An alternate method to study immune systems in PDX models was proposed by Semenkow et al. (2017), who demonstrated that blocking T-cell co-activating signals with immune checkpoint inhibitors, abatacept and MR1, allowed for short term tumor development in orthotopic glioma murine models with intact immune systems [131]. Both models are cost- and time-intensive but add to the current and future understanding of immune modulation on tumorigenesis and progression.
4. Syngeneic Models
Syngeneic glioma rodent models have been generated via injection of the carcinogen ethyl nitrosourea into the placenta between the 15th and 18th day of murine pregnancy [22]. Additional syngeneic models, namely GL261 and CT-2A, were produced by intracranial injection of the carcinogen 3-methylcholantrene, leading to formation of tumors that resembled GBMs. Cell lines derived from these brain tumors can be used to create syngeneic allografts upon transplantation into naïve mice from the same genetic background [22,128,132]. Unlike xenograft models, syngeneic models utilize immune-competent animals. This allows the study of the interaction between the tumor and immune microenvironment, and the possibility of testing immunotherapies for cancer treatment. Like other models that are based on cell line propagation, the syngeneic mouse model is subject to genetic drift with long term propagation [22]. In addition, given that syngeneic models exclusively involve mouse tissue, they present challenges for translating findings to human cancer. Gliomas induced in mice through carcinogen exposure present as well-circumscribed tumors without infiltration into the surrounding brain parenchyma, which is not the typical growth pattern appreciated in human astrocytoma [22]. Therefore, these models do not fully recapitulate the morphological characteristics of human glioma [14,133].
5. Genetically Engineered Mouse Models (GEMMs)
GEMMs involve manipulation of the mouse genome to induce tumor formation [124]. By causing autochthonous tumors to form in mouse tissue, immune-competent mice can be utilized, a key advantage over xenograft models. The intact immune system and native tumor cytoarchitecture enable studies of the tumor microenvironment, while genetic engineering affords precise control over the molecular events leading to tumor formation, maintenance, and susceptibility to treatment [124]. Furthermore, GEMMs allow for the ability to activate relevant oncogenes at specific time points in tissue development, and they permit testing of potential therapeutic agents at various stages of tumorigenesis. These properties offer distinct advantages over PDX models, which are nearly universally derived from advanced human tumors.

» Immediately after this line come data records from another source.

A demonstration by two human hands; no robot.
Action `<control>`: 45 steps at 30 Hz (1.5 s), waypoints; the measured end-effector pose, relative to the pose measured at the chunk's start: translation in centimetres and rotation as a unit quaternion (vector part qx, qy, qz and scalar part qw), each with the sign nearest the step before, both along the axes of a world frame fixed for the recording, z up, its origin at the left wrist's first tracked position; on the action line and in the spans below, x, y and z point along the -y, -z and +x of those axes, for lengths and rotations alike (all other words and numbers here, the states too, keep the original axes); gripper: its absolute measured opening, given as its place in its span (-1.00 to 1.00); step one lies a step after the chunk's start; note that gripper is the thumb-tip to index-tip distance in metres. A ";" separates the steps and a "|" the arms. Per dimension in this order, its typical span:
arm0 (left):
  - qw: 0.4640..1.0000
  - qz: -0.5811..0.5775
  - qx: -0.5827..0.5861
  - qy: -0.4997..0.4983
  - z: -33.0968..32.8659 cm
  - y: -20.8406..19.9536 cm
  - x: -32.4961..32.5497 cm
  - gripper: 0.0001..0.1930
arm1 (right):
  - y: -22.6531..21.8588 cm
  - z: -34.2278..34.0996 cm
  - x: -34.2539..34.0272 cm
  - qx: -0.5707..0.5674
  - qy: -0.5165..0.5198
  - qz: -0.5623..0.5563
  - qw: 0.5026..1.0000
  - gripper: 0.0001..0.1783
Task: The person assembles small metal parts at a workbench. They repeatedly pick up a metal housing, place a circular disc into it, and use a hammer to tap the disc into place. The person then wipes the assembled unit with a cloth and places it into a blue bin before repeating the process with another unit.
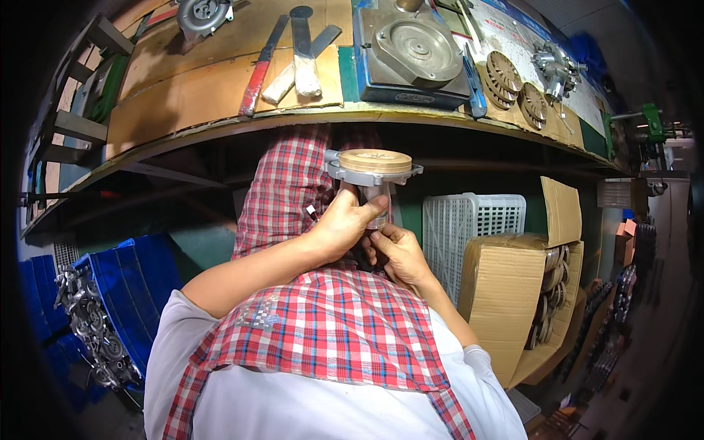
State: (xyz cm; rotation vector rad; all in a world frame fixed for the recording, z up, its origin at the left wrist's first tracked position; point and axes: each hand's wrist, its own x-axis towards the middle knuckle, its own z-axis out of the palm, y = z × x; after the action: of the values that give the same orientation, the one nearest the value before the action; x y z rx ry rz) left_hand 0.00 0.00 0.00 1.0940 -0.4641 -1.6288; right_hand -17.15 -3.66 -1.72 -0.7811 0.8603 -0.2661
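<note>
Above my lap, just below the bench edge, I hold up a grey cast-metal burner (372, 177) with a round brass-coloured disc (375, 160) on top. My left hand (341, 224) is closed round the stem under its flange, thumb across the front. Close against the lower end of that stem is my right hand (400, 253), its thumb and fingers pinched together. Whatever sits between those fingertips is too small or hidden to make out.
On the bench lie a red-handled blade (258, 84), wrapped scrapers (302, 66), a round metal fixture (418, 51), slotted brass discs (503, 73) and metal castings (555, 71). Below stand an open cardboard box (502, 293), a white crate (440, 227) and a blue bin (132, 293).
</note>
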 end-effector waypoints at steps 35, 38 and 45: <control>0.989 -0.128 -0.069 0.017 -1.4 1.6 0.1 -0.28 | -1.3 -0.1 2.4 -0.009 0.008 -0.347 0.938 -0.06; 0.975 -0.187 0.007 0.120 -0.1 -0.6 -0.6 -0.16 | -2.9 1.2 3.4 -0.044 0.099 -0.285 0.952 -0.24; 0.924 -0.291 0.181 0.168 1.1 -2.4 -0.1 -0.21 | -3.8 -1.6 5.8 0.115 0.109 -0.111 0.981 -0.43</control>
State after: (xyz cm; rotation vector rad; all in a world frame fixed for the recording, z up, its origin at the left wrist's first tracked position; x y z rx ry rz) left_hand 1.14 0.11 2.44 0.8785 -1.3504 -1.4208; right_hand -18.72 -9.41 2.11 -0.8444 0.7043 -0.6423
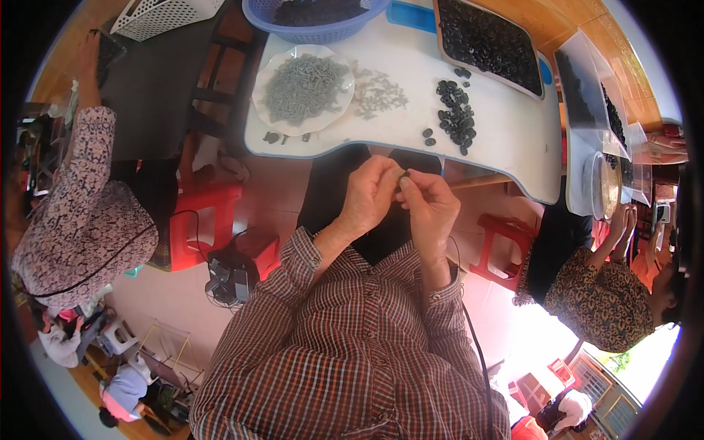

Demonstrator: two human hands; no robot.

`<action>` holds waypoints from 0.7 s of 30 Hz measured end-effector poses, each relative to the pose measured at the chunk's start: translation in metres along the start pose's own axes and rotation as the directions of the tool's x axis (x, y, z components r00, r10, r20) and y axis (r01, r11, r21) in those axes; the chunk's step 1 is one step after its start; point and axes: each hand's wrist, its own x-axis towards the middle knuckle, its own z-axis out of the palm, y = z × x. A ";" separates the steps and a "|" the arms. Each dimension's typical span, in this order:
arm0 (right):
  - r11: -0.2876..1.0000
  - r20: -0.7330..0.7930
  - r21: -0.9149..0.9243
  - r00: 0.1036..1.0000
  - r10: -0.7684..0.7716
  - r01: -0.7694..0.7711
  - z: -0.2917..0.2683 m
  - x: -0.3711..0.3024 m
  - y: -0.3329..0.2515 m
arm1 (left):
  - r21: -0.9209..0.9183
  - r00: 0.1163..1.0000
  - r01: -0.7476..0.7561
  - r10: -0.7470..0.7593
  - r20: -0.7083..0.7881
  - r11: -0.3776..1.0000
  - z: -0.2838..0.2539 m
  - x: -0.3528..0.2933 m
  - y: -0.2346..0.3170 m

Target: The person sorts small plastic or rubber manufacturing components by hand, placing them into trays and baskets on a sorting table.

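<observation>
In front of the table's near edge, my left hand (368, 194) and my right hand (429, 207) meet with fingertips pinched together. Between them shows a small dark piece (403, 177), mostly covered by the fingers. It resembles the small black rounded pieces (457, 117) lying loose on the white table (396, 48) just beyond my right hand. Beyond my left hand, a white scallop-edged plate (262, 110) bears a heap of small grey-green pin-like pieces (304, 84). More of these pieces (378, 95) are spread to the plate's right.
At the back stand a blue basket (323, 31) with dark contents and a tray (490, 70) full of black pieces. Clear bins (598, 110) are at the right. Red stools (202, 220) stand below. People sit on both sides, one in a patterned sleeve (92, 147).
</observation>
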 end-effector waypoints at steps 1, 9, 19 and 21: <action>1.000 -0.001 -0.009 1.000 -0.001 0.001 0.000 0.000 -0.001 | 0.031 0.999 -0.037 0.037 -0.002 0.999 0.000 0.000 0.000; 0.999 0.007 0.028 0.999 0.047 -0.047 -0.009 0.006 -0.001 | -0.061 0.988 0.143 -0.139 0.068 0.988 0.000 0.006 0.014; 0.989 -0.029 0.082 0.992 0.122 -0.119 -0.029 0.009 0.013 | 0.046 0.966 0.222 -0.226 0.123 0.974 0.009 0.021 -0.001; 0.989 -0.052 0.098 0.991 0.119 -0.114 -0.034 0.009 0.018 | 0.191 0.991 0.041 -0.064 0.117 0.981 0.013 0.032 -0.017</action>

GEMMs are frequently made with inbred mouse strains similar to those used in syngeneic models. The C57BL/6 mouse strain, established in the 1920s to study immune responses to cancer, has an increased NK cell activity and high cell-mediated immune response, but a weak antibody-mediated response [134]. By comparison, BALB/c mice have a stronger humoral immune reaction [135]. FVB/N mice (also known as friend virus B-type susceptibility), were created in the late 1970s from the Swiss N:GP mice (also known as the National Institute of Health general purpose mouse) [136]. In relation to BALB/c mice, FVB/N mice have been shown to respond with a greater Th2 bias; however, the immune status is poorly defined [137].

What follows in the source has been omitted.